Mark J. Wielaard Diary

Posts from May, 2008

Fedora and OpenJDK

May 17th, 2008 at 01:05
Permalink | Trackback | Links In |
No Comments

Andrew Haley and Thomas Fitzsimmons wrote a really nice article for Red Hat Magazine called Open source project: OpenJDK detailing our libre java journey from the perspective of Fedora and Red Hat. From Sun’s first announcement, GNU Classpath & GCJ, bootstrapping IcedTea, gcjwebplugin, webstart, PPC and the zero port, OpenJDK6, to being (almost) Java SE Compatible. Go read it!

Fedora 9 openjdk update is awesome

May 13th, 2008 at 23:05
Permalink | Trackback | Links In |
No Comments

When you upgrade to Fedora 9, make sure you get the zero-day update of icedtea/openjdk that Lillian made. It includes some sound fixes, Gervill midi support, the hat tool and fixes for javaws/netx. Then try out Jake2 (GPLed Quake engine in Java using Jogl and Joal). Just click that Jake2 webstart link, it will just work out of the box. Awesome!

Jake2
Fedora 9

The GPL is like a green envelope

May 9th, 2008 at 12:05
Permalink | Trackback | Links In |
No Comments

German court tells Skype to obey the GPL:

“If a publisher wants to publish a book of an author that wants his book only to be published in a green envelope, then that might seem odd to you, but still you will have to do it as long as you want to publish the book and have no other agreement in place.”

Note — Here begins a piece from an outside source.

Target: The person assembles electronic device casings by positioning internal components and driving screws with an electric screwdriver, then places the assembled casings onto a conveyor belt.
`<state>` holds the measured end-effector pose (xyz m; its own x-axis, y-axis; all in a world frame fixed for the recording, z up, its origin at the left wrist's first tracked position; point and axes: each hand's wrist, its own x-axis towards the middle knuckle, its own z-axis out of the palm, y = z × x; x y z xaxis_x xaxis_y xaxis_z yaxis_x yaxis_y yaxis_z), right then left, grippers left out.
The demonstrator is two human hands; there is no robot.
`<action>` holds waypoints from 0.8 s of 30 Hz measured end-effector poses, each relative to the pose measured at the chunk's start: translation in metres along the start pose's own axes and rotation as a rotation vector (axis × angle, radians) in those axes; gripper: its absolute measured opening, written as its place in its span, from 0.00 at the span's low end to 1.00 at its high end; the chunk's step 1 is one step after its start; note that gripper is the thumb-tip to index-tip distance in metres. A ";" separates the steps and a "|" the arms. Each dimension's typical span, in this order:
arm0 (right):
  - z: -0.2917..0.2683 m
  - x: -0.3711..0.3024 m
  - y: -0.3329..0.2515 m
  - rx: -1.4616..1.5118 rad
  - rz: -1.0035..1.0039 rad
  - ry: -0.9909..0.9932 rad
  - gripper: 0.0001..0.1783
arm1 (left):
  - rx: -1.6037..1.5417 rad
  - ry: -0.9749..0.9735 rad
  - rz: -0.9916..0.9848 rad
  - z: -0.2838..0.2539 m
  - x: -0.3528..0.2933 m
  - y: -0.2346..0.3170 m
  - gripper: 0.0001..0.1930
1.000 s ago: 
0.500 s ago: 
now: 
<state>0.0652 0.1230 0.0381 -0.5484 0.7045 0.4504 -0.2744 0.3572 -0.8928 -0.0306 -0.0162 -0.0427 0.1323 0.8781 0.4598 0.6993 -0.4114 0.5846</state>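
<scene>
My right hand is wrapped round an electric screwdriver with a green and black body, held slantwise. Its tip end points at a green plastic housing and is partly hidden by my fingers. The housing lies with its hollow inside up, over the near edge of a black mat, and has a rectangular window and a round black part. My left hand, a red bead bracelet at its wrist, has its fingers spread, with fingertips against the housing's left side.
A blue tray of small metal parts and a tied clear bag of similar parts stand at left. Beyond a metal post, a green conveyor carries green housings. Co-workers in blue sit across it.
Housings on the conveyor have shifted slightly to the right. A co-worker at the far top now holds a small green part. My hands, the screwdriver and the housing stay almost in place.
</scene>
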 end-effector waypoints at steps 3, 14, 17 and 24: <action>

Fedora IcedTea/OpenJDK in EPEL for RHEL and CentOS

May 5th, 2008 at 21:05
Permalink | Trackback | Links In |
No Comments

An EPEL update brought a nice surprise. The Fedora 9 IcedTea/OpenJDK packages rebuild for RHEL and CentOS on i386, ppc and x86_64. So if you are running RHEL or CentOS on your servers you can now:

$ rpm -Uvh http://download.fedora.redhat.com/pub/epel/5/i386/epel-release-5-3.noarch.rpm
$ yum install java-1.6.0-openjdk-{devel,plugin,demo,javadoc,src}

Drop, shake and soak AWT/Swing with JamVM/GNU Classpath

May 3rd, 2008 at 13:05
Permalink | Trackback | Links In |
No Comments

Rugged PDA available with JamVM and GNU Classpath

The Nomad maintains compliance with the MIL-STD-810F standard for drops, vibration, and temperature extremes, says SDG, and is IP67 rated for imperviousness to water and dust. It can withstand 30 minutes exposure under a meter of water, says SDG, as well as survive temperatures ranging from -22 to 144 degrees F. [...] Developers can create both AWT and Swing applications using the JamVM virtual machine and the GNU Classpath Libraries [...] the Nomad sells for $1,650 to $2,300.